Edward Thorp Gallery is pleased to announce New Work, Five Painters. This exhibition presents abstract and representational works by a select group of artists, most of whom have previously collaborated with the gallery. All the works exhibit a vocabulary of highly personal imagery, raising issues of subjectivity, process, form, space, and gesture.
Working within abstraction and by any means necessary, Patrick Brennan constructs his works gradually as the canvas becomes a support for a wide range of eclectic mediums including Mylar, plastic, wood, silk, spray paint, photographs, cardboard, and varnish. Brennan employs these "kitsch-craft" common materials with a seemingly casual approach disguising the sophistication of carefully rendered decisions and achieving a harmony that is striking and original.
Allison Evans explores a space where figuration dissolves into abstraction.
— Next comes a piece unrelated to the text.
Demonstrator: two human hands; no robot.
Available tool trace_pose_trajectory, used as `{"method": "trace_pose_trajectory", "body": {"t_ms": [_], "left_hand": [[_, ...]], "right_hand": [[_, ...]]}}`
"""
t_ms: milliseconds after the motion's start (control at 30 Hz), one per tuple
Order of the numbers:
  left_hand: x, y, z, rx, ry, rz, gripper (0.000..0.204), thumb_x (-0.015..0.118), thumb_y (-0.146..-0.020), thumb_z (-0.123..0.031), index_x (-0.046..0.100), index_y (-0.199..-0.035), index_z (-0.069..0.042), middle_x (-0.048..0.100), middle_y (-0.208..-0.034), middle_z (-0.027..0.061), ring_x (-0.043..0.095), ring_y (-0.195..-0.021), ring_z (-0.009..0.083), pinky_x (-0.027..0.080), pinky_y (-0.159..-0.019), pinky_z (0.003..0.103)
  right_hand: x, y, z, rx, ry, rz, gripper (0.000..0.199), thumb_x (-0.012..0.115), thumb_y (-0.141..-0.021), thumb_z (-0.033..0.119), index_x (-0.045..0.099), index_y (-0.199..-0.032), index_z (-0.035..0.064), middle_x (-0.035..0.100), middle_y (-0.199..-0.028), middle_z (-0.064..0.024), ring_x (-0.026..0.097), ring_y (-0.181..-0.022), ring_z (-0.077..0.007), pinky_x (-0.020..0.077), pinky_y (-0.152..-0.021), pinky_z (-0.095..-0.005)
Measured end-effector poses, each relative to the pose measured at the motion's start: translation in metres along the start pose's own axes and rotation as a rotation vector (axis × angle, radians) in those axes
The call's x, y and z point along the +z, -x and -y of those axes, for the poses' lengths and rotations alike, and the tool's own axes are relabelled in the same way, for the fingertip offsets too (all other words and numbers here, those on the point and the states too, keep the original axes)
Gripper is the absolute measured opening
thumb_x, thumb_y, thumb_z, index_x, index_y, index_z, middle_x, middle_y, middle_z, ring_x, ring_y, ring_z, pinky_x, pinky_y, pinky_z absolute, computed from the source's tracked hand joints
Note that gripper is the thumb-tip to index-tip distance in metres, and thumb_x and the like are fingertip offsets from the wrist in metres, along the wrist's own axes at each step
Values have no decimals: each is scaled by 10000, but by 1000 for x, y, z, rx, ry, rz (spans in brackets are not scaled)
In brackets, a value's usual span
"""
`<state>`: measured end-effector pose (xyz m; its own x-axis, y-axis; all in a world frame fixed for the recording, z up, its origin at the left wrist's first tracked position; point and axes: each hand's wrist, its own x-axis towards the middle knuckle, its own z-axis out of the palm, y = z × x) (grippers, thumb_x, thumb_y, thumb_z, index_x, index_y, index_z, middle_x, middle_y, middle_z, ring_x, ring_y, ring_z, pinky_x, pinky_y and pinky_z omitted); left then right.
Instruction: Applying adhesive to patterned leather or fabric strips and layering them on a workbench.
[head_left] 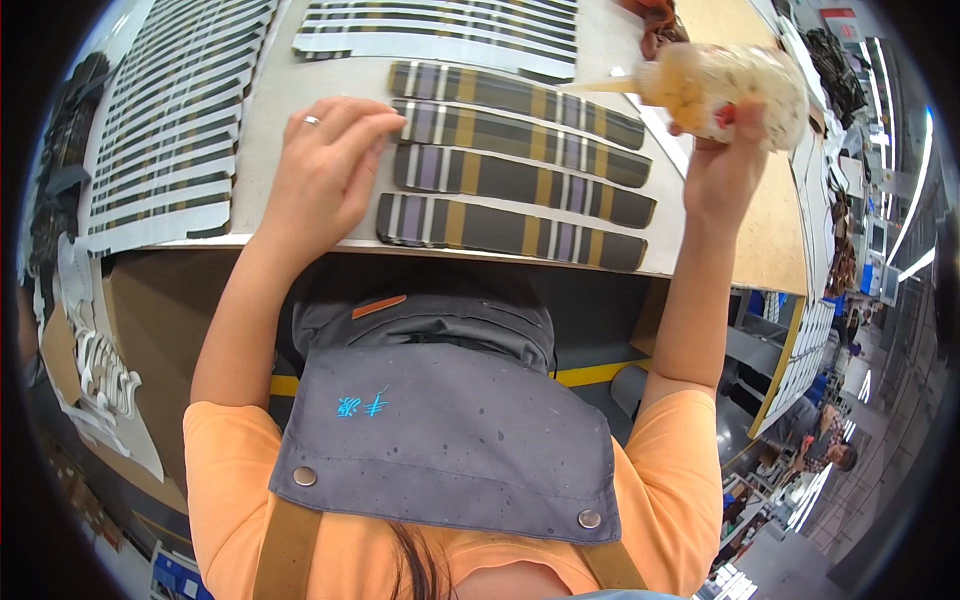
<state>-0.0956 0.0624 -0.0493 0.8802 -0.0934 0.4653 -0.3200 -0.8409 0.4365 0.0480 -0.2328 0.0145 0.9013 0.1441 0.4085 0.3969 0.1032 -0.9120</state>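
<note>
Several dark plaid fabric strips (520, 180) lie side by side on a pale work table (300, 100). My left hand (325, 170), with a ring on one finger, rests with fingertips on the left ends of the strips. My right hand (725, 165) is raised at the right and grips a soft, translucent squeeze bottle (720, 85) with a pointed nozzle aimed left over the upper strips.
Stacks of paler striped strips lie at the left (170, 120) and at the table's far edge (440, 30). A wooden board (770, 240) borders the table at the right. White cut pieces (100, 370) hang at lower left. Another person (825, 450) sits at lower right.
</note>
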Motion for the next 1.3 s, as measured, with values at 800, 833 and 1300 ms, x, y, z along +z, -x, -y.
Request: {"method": "trace_pose_trajectory", "body": {"t_ms": [800, 833, 1300], "left_hand": [[4, 11, 2, 33, 28, 88, 260, 544, -789, -2, 600, -1037, -59, 600, -1040, 37, 530, -1022, 244, 375, -872, 366], [4, 11, 2, 35, 28, 89, 260, 544, -789, -2, 600, -1037, -59, 600, -1040, 37, 530, -1022, 244, 375, -872, 366], [3, 8, 0, 44, -20, 89, 234, 523, -802, 23, 611, -1012, -33, 618, -1013, 57, 545, -1000, 254, 385, -879, 362]], "right_hand": [[93, -4, -33, -413, 352, 504, 549, 716, -823, 280, 435, -1210, 10, 573, -1099, -99, 595, -975, -190, 510, -773, -304], [89, -2, -31, -413, 353, 502, 549, 716, -823, 280, 435, -1210, 10, 573, -1099, -99, 595, -975, -190, 510, -773, -304], [9, 13, -15, -210, 476, 252, 592, 770, -777, 264, 435, -1194, 10, 544, -1108, -92, 539, -1031, -167, 442, -896, -307]]}}
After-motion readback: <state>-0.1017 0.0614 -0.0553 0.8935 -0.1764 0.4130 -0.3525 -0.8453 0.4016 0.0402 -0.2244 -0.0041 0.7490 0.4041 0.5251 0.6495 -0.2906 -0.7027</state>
Stains, drips, and impasto brushwork coalesce and fragment, to simultaneously build and destroy form as representational fragments emerge from gestural brushstrokes. Evans’ paintings attempt to contextualize fears and anxieties that are beyond the rational. Awkward, anxious, and foreboding, her images arise from an active engagement with painting, reframing, and refiguring.
Jenifer Kobylarz creates geometric abstractions through configurations of color and process with subtlety and lyricism. These vivid yet elusive, idiosyncratic works are composed with a scrupulous attention to surface, which provides these works an overall integrity of vision that is both mysterious and seductive. Manipulating space and form, the elements in her compositions collide within accumulating layers of op-like complexity.
The varied themes in Mike Olin’s paintings endeavor to create new archetypes of signification and interpretation. The formal construction and the layering of symbols and signs range from spidery forms to video game consoles, all which exist in a cave-like imaginary setting. Olin’s elements form a lexicon that seeps into our collective unconscious.
Ian White Williams’s works are developed through an unfolding of responses. His process is one of action and reaction with the resulting meditations conveying the hum of the peripheral, the mundane and the under-considered, as he aims to capture the sensation of the intimate. The paintings are generated with a lightness and quickness of touch in a minimal process where the faintest influence or mark can tip the balance.